**ASSIGNED TASK**
Only the opening lines of the listing, through the one with "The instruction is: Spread", are to be retyped, each exactly as it stands.

**DATASET EXCERPTS**

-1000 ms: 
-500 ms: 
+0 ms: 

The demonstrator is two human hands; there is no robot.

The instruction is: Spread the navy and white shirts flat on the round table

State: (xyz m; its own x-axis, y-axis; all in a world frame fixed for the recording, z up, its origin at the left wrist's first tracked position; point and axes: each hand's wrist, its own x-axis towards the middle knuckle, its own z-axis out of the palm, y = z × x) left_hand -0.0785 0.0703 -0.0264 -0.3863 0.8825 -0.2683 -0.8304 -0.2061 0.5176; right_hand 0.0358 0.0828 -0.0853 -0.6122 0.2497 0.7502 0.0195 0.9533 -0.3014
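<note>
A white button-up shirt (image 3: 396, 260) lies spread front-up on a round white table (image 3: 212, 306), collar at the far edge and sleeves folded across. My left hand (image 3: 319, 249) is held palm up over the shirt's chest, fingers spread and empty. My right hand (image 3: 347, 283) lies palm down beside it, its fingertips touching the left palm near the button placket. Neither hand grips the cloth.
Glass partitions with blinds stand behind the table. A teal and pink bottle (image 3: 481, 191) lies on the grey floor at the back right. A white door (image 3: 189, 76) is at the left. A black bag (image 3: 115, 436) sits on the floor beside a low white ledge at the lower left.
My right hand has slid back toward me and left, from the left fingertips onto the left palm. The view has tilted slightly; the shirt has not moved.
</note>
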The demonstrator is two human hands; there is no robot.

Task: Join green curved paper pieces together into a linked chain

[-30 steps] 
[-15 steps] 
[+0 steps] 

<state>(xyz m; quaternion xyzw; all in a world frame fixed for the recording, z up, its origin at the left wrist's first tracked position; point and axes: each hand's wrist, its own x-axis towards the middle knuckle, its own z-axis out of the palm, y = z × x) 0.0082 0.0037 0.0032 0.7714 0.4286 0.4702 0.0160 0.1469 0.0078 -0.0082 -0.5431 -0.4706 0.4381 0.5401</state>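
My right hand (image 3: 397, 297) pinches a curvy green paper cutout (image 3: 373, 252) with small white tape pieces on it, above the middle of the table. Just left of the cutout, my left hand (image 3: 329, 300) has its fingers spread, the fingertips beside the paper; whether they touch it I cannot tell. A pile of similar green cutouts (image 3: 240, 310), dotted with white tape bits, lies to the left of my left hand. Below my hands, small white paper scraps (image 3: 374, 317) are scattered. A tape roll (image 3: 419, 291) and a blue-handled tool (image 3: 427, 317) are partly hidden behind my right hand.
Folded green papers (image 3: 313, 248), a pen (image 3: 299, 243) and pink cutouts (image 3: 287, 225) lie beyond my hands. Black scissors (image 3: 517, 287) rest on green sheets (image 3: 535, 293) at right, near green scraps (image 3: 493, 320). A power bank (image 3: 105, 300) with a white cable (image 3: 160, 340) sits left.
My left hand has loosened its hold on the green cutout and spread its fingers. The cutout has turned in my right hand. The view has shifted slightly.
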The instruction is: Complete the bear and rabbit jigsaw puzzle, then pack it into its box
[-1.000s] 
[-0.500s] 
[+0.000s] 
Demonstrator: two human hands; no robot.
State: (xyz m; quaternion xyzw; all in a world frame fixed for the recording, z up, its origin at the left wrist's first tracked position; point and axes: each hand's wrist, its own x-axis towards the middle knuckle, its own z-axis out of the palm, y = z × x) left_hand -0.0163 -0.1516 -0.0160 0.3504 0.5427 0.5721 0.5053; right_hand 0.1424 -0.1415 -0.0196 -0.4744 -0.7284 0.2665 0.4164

**SOLUTION BELOW**
-1000 ms: 
-500 ms: 
+0 ms: 

The demonstrator is two human hands; there is no robot.

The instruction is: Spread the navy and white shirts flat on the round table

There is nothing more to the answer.